Once I saw the SVG rendering properly in the notebook, several interesting use cases appeared immediately.


1. Automated Image Generation

If my semantic model can output SVG images through DAX, a Fabric Notebook can:

  • Execute the DAX

  • Render the image

  • Export it as a file and save it in Lakehouse

This becomes a reusable image generation pipeline.


# ---------------------------------------------------------
# FABRIC Notebook: save it as html in Lakehouse
# ---------------------------------------------------------
from sempy import fabric
import pandas as pd
from datetime import datetime
import re
from notebookutils import mssparkutils

# ---------------------------------------------------------
# SETTINGS
# ---------------------------------------------------------
WORKSPACE = "SVG"
DATASET   = "svg"
MEASURE   = "[SVG KPI Panel]"

# Fabric-compliant path (must start with Files/)
EXPORT_FOLDER = "Files/svg_output"

timestamp = datetime.now().strftime('%Y%m%d_%H%M%S')
filename_html = f"kpi_panel_{timestamp}.html"
export_path_html = f"{EXPORT_FOLDER}/{filename_html}"

scale = 0.5

# ---------------------------------------------------------
# 1. RUN DAX QUERY
# ---------------------------------------------------------
dax_query = f"""
EVALUATE
{{ {MEASURE} }}
"""

result = fabric.evaluate_dax(
    workspace=WORKSPACE,
    dataset=DATASET,
    dax_string=dax_query
)

df = pd.DataFrame(result)
col = df.columns[0]
svg_raw = df.iloc[0][col]

# Strip Power BI data URL prefix
clean_svg = svg_raw.replace("data:image/svg+xml;utf8,", "")
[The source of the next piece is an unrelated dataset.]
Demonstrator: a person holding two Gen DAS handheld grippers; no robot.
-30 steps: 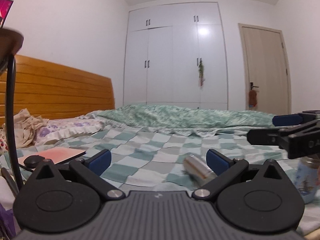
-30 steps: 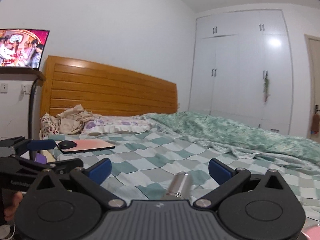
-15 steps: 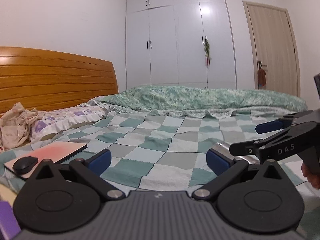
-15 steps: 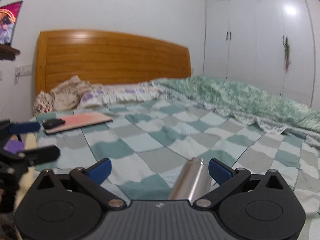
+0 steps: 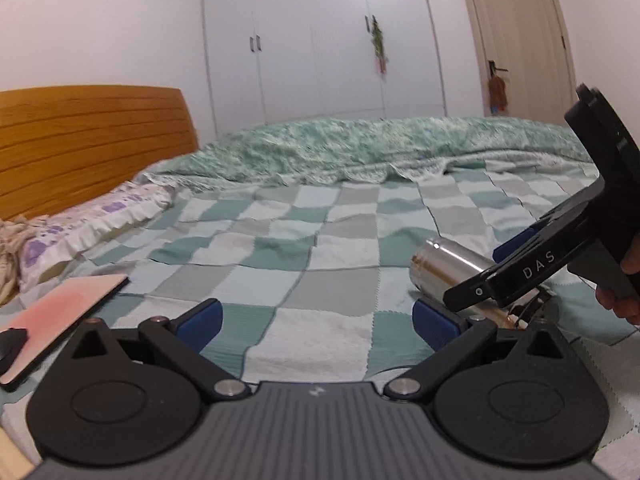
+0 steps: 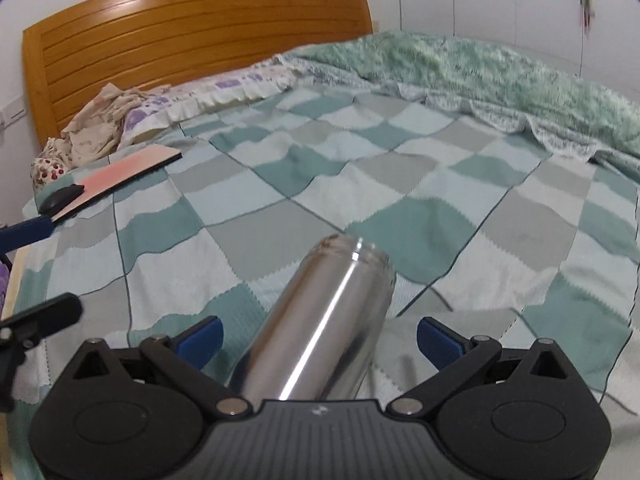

# ---------------------------------------------------------
# 2. SCALE SVG
# ---------------------------------------------------------
orig_width, orig_height = 600, 780
scaled_width  = int(orig_width * scale)
scaled_height = int(orig_height * scale)

clean_svg_scaled = re.sub(
    r"<svg([^>]*)>",
    rf"<svg\1 width='{scaled_width}' height='{scaled_height}'>",
    clean_svg
)

# ---------------------------------------------------------
# 3. HTML WRAPPER
# ---------------------------------------------------------
html_doc = f"""<!DOCTYPE html>
<html>
<head>
<meta charset="utf-8">
<title>SVG Export</title>
</head>
<body>
{clean_svg_scaled}
</body>
</html>"""

# ---------------------------------------------------------
# 4. WRITE TO FABRIC LAKEHOUSE (mssparkutils.fs)
# ---------------------------------------------------------
# Create directory if not exists
mssparkutils.fs.mkdirs(EXPORT_FOLDER)

# Write HTML
mssparkutils.fs.put(export_path_html, html_doc, overwrite=True)

print("File written to:", export_path_html)
print("Folder contents:")
print(mssparkutils.fs.ls(EXPORT_FOLDER))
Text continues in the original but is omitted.